Rutger Hauer plays German warlord Frederick Hohenstauffen, better
known as Barbarossa, who is ruling various Italian city States
with an iron fist. When the people of Milan start to get uppity,
he sends his army in to lay siege to the city until it surrenders.
Scattering its people across the land, Barbarossa heads to Rome
to be crowned emperor, but the surviving soldiers are regrouping,
ready for a decisive climatic battle.
This all has the potential to be a thunderous, bloody epic, much
like recent releases such as Ironclad, but unfortunately, it spends
too much time on politics and intrigue, and scant little on action.

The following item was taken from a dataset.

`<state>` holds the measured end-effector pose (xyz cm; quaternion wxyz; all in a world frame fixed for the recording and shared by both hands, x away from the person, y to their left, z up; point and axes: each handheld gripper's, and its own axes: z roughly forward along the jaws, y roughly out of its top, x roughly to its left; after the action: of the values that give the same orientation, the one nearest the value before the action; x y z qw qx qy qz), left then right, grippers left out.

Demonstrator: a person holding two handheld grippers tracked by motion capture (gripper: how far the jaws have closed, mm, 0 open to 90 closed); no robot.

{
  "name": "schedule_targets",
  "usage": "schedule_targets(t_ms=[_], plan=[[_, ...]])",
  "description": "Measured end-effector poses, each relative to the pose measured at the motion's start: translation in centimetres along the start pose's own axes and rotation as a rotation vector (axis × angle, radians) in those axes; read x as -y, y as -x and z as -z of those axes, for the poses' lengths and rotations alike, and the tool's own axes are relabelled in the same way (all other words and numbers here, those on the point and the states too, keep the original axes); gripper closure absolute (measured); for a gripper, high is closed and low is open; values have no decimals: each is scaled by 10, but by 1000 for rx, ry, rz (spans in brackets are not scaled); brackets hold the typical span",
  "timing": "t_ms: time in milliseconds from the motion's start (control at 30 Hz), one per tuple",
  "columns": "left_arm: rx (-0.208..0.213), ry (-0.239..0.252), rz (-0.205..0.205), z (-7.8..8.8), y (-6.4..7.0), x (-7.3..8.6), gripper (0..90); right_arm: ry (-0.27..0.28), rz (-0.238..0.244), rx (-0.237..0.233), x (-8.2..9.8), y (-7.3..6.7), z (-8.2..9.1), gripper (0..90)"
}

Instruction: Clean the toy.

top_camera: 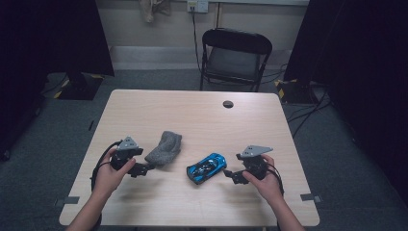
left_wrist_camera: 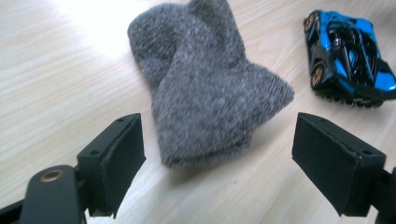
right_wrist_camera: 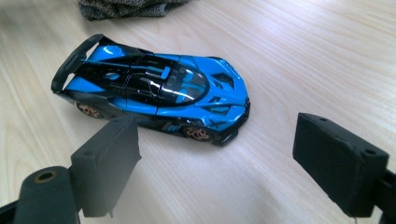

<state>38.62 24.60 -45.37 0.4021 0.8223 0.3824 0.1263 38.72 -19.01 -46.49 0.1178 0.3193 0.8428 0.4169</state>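
The grey sock (top_camera: 164,147) lies folded on the wooden table (top_camera: 192,115), a little left of the table's middle, and it serves here as the landmark. In the high view the left gripper (top_camera: 143,169) sits at the sock's near left corner, held low in the person's left hand (top_camera: 111,174), its tips just beside the fabric. In the left gripper view the jaws stand spread wide, one on each side of the sock's (left_wrist_camera: 205,84) near end, with the near edge of the fabric between them but neither pad pressing on it; bare wood shows between each pad and the cloth. The blue toy car (top_camera: 206,167) rests on its wheels to the right of the sock, near it but apart, lying at a slant across the table. The same car (left_wrist_camera: 350,58) appears in the left gripper view beyond the sock's right edge. The right gripper (top_camera: 231,175), held in the person's right hand (top_camera: 263,179), is on the far side of the car from the sock, just beside the car. In the right gripper view its jaws are spread wide and hold nothing; the car (right_wrist_camera: 159,91) lies just ahead of them, its nearer side close to one pad, and a strip of the sock (right_wrist_camera: 126,8) shows past the car.
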Motion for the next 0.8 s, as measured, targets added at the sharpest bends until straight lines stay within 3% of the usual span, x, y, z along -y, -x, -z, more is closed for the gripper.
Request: schedule_targets(t_ms=[800], plan=[[8,-34,21,10,-6,36,169,-9,-39,53,25,20,30,142]])
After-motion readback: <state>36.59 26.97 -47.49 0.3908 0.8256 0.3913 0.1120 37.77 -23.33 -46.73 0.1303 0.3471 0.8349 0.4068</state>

This might be acceptable with a tighter screenplay and better
actors, but here it tends to lead to a fair amount of tedium,
as the overdubbed leads make their plans and chew the scenery,
and a whole bunch of characters are introduced without any background
information as the film sets up the story. The first thirty minutes
or so are a confusing mess as a result.
Hauer is a solid enough title character (though he rarely seems
more than mildly interested in proceedings), and F. Murray Abraham
brings a degree of life to a slimy traitor, but otherwise, the
cast are pretty one-dimensional. What’s more, the screenplay
falls back on too many clichés – while Hauer’s
character starts out as a refreshingly layered leader, keen to
avoid violence where possible, by the second half of the film,
he’s little more than a comic-book bad guy (and hardly seen).
Rebel leader Alberto da Giussano (Raz Degan)) is little more than
a stereotype himself, and Kasia Smutniak, as Alberto’s great
love, tries hard but is saddled with an annoying character whose
gift of premonition is over-egged considerably (every bad thing
that happens seems to come with a shot of her jumping up with
a start, having ‘seen’ it).
It’s a pity, because the two set-piece battles are pretty
impressive – the initial siege is both epic and gritty,
while the final battle has a gory, hands-on brutality to it that
suggests director Renzo Martinelli could do better with less turgid
material. But there is far too little of this sort of thing in
the film.
Obviously influenced by both 300 and Lord
of the Rings, Barbarossa: Seige Lord
is a sadly wasted opportunity to create a blood and thunder spectacle.